Provided material:
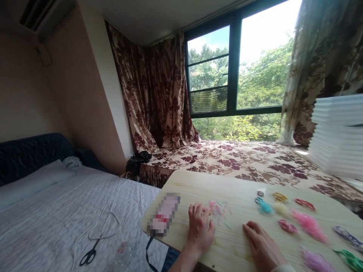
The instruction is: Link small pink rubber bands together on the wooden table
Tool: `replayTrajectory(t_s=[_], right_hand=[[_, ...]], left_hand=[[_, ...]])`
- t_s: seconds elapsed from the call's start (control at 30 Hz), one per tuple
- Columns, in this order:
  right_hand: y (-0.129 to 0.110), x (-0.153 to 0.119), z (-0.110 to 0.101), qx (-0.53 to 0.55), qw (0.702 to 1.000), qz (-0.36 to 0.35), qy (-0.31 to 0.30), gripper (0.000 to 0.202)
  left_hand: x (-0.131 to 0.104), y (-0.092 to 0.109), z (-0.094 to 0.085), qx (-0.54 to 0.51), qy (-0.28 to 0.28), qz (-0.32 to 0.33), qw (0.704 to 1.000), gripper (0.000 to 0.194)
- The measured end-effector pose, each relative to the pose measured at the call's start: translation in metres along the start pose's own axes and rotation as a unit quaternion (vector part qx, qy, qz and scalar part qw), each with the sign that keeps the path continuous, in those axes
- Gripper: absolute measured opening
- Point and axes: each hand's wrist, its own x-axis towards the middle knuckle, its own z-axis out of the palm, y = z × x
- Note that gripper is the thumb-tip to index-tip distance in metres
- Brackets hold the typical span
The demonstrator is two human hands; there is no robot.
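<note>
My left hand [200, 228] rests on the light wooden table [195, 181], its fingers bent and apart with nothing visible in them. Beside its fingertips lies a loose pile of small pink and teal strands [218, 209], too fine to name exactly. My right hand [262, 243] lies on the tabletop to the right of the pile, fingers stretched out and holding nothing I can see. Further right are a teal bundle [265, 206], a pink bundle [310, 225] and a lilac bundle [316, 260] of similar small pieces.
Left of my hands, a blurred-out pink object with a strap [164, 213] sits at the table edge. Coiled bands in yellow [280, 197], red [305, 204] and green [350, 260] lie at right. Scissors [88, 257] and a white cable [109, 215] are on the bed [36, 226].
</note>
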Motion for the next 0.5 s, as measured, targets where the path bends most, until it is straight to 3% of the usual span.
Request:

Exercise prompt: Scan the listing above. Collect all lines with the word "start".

Answer box:
- t_s: seconds elapsed from the call's start (control at 30 Hz), one per tuple
- The measured end-effector pose, each relative to the pose measured at the call's start: translation in metres along the start pose's own axes and rotation as a unit quaternion (vector part qx, qy, qz and scalar part qw), each with the sign that keeps the path continuous, in those axes

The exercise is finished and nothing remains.